• _ASSIGNMENT_:
Once the line holding "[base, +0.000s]" is written out, stop; begin at the first line of the material below and retype exactly, dropping pictures.

******************************

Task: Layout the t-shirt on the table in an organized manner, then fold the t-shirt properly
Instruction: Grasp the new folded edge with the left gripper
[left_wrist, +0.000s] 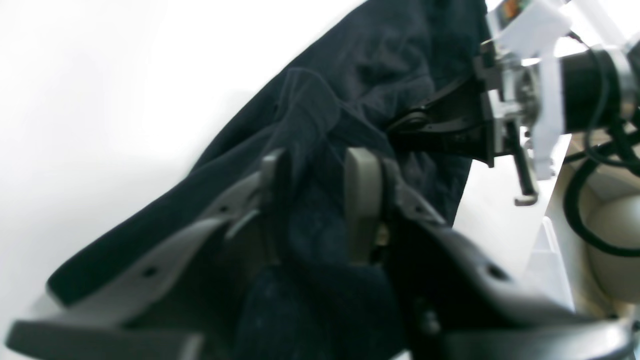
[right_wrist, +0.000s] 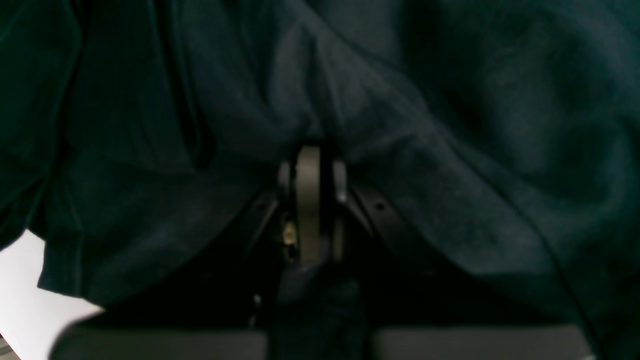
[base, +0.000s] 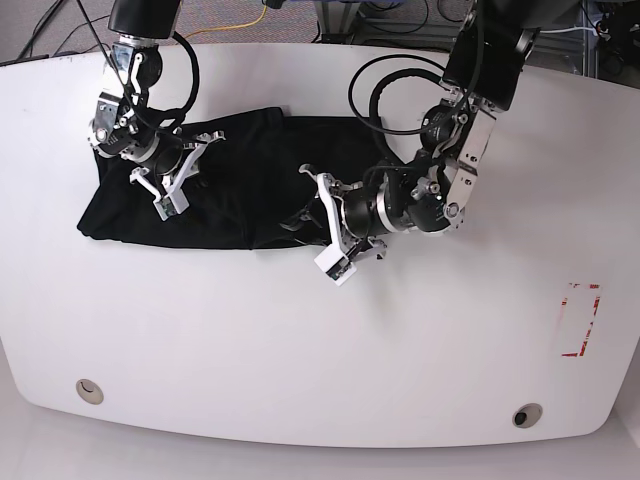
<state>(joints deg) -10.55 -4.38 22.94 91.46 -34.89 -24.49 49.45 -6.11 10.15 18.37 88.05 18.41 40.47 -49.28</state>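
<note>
The black t-shirt lies crumpled in a rough band on the left half of the white table. My left gripper is at the shirt's right end. In the left wrist view its grey fingers stand narrow with a fold of the t-shirt bunched between them. My right gripper is over the shirt's left part. In the right wrist view its fingers are pressed together on a pinch of the t-shirt. From the left wrist view, the right gripper shows at the upper right, on the cloth.
A red tape rectangle outline marks the table's right side. Two round metal grommets sit near the front edge. Cables lie behind the table's back edge. Bare white tabletop lies beside the shirt.
</note>
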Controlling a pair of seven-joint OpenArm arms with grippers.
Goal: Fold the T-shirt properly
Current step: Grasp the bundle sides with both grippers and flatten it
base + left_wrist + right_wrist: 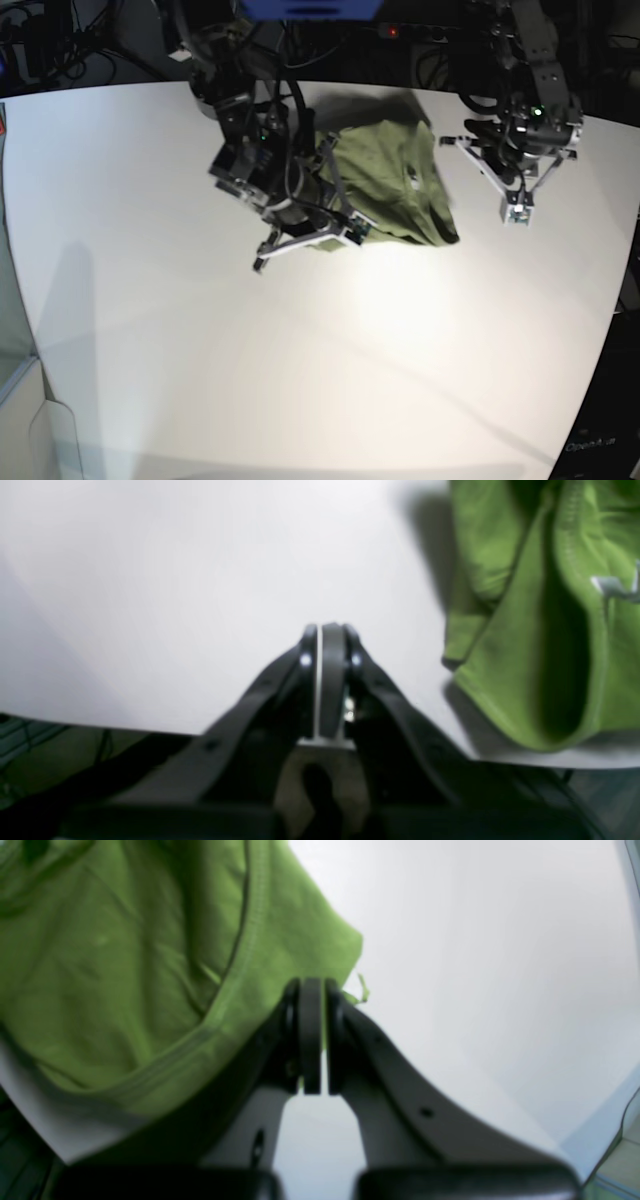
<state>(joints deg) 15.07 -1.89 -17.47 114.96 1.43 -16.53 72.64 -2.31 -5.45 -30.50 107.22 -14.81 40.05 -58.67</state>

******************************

• _SOLUTION TO THIS EXERCISE_:
Task: Layout the t-shirt on the table in an organized manner, then fold the t-shirt properly
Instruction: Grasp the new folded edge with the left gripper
[left_wrist, +0.000s] 
[right_wrist, +0.000s] 
[base, +0.000s] 

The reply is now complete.